Most States have passed a version of the Model Unfair Trade Practices Act.87 These laws are applicable to all types of insurance and are designed to protect the insurance consumer by prohibiting insurance institutions from engaging in a wide range of practices specifically defined by the Act to be unfair. The Act includes prohibitions against false advertising, defamation of competitors, boycotts, fraudulent financial statements, rebates, and unfair discrimination. Many States have added to this statute an Unfair Claims Practices Act which protects claimants by forbidding unreasonable claim settlement practices, including misrepresentation, delays in claim payments, and claim settlement offers which are so low as to compel claimants to institute litigation to collect their claims.

The Model Act provides the State Insurance Commissioner with several mechanisms to enforce the prohibition against defined unfair trade practices. The Commissioner has the authority to promulgate regulations identifying the methods of competition or practices which come under the specific prohibitions enumerated in the Act. In addition, the Commissioner may hold a hearing and issue a cease and desist order whenever he believes an insurer is engaging in one of the unfair practices. Monetary penalties or suspension or revocation of a company's license may also be imposed for a violation of the defined unfair trade practices where the insurer knew or should have known that it was in violation of the Act.

In addition to the Commissioner's powers to enforce defined unfair trade practices, the Model Act also provides that he may hold hearings on any act or practice which he believes is unfair, even though the practice is not specifically defined in the Act. If, after a hearing, an undefined act or practice is found to be unfair, the Commissioner may issue a cease and desist order. The Model Act, however, does not empower the Commissioner to add by regulation new acts to the defined unfair trade practices, or to impose monetary penalties for engaging in undefined unfair trade practices.
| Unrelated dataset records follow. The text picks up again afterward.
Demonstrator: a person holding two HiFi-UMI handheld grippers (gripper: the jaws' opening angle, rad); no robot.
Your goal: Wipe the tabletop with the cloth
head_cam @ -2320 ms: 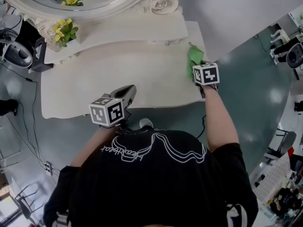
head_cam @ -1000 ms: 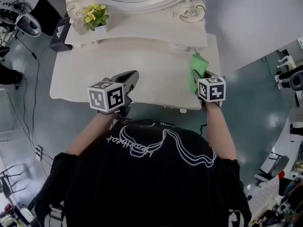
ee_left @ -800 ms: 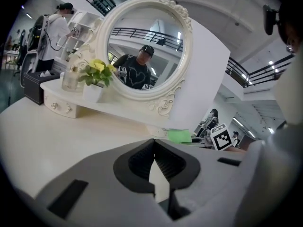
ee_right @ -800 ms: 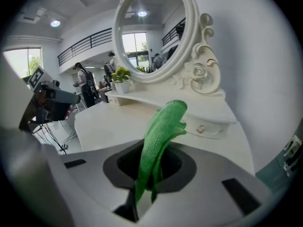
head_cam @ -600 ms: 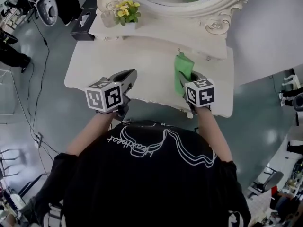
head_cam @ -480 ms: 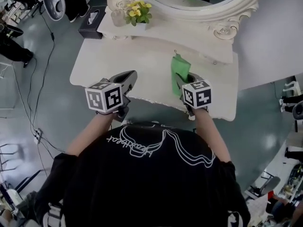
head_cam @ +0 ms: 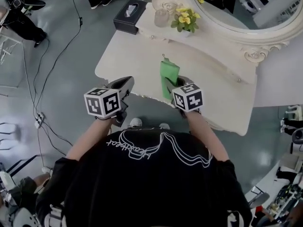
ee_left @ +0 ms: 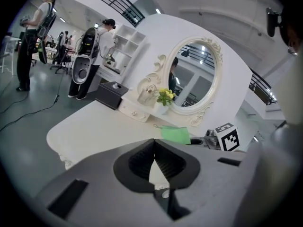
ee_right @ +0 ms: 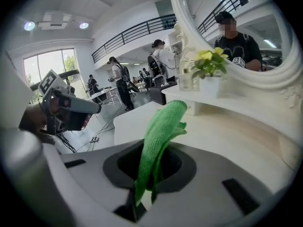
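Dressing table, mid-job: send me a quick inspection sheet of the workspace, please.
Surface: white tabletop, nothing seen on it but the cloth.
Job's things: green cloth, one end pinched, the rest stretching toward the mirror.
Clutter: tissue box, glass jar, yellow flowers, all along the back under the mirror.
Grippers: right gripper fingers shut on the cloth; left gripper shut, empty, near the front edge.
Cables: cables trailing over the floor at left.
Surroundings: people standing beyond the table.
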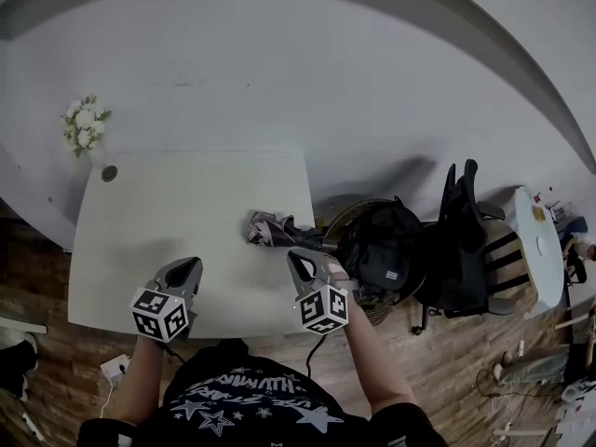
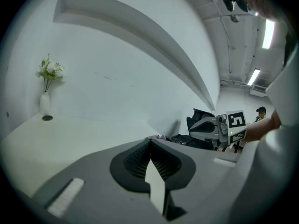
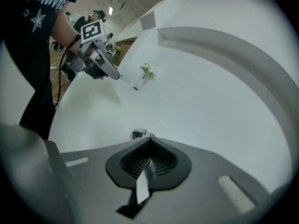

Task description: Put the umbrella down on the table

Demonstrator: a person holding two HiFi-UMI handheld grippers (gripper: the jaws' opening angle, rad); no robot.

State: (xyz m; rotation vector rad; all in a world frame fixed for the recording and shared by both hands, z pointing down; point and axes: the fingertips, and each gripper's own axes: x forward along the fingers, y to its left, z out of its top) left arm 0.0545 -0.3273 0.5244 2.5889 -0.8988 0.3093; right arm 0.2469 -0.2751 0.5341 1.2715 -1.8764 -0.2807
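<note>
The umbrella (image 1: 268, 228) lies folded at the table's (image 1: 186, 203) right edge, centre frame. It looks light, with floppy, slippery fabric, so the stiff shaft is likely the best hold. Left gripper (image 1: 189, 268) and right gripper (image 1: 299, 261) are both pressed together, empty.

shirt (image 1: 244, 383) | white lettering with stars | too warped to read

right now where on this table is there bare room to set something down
Most of the table is bare: the middle and left, between the flower vase at the far left corner and the left hand-held gripper at the near edge. It is crowded only at the right edge, where the folded umbrella lies just ahead of the right hand-held gripper.
</note>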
Some States already make use of the Unfair Trade Practices Act prohibition against unfair discrimination to regulate record-keeping practices. The regulations, however, are limited in scope and, in almost all instances, are concerned with the use of infor mation in the underwriting process rather than its actual collection. For instance, the Privacy Commission heard testimony on the regulation of the relevance of information used in the underwriting process from a representative of the California Insurance Department. California has used its regulatory authority under its unfair trade practices laws to prohibit unfairly discriminatory practices on account of sex, marital status, unconventional life-styles, and sexual orientations differing from the norm. The California Department normally does not attempt to prohibit collection; rather, it acts on an ad hoc basis to prohibit the use of certain criteria in underwriting decisions upon the receipt of complaints from insurance consumers.88

Because the Model Unfair Trade Practices Act is applicable to all lines of insurance and contains strong enforcement provisions, it can serve as an appropriate regulatory mechanism for several of the Commission's recommendations. It will, however, be necessary to amend the Act to define certain unfair record-keeping practices as unfair trade practices. These unfair practices would then be subject to the full range of regulatory and enforcement authority granted Insurance Commissioners under the Model Act, including the power to hold hearings and issue cease and desist orders, and to impose monetary penalties.

Many State Insurance Commissioners have an additional power which could assist in the implementation of certain of the Commission's recommendations. In many States, Commissioners have the authority to approve policy forms. In the case of life and health policies, application forms are considered a part of the policy, so they would be subject to the Commissioner's approval. Thus, Insurance Commissioners in a number of States would be in a position to monitor and enforce the Commission's notification, authorization, and previous adverse decision recommendations insofar as life and health insurance are concerned.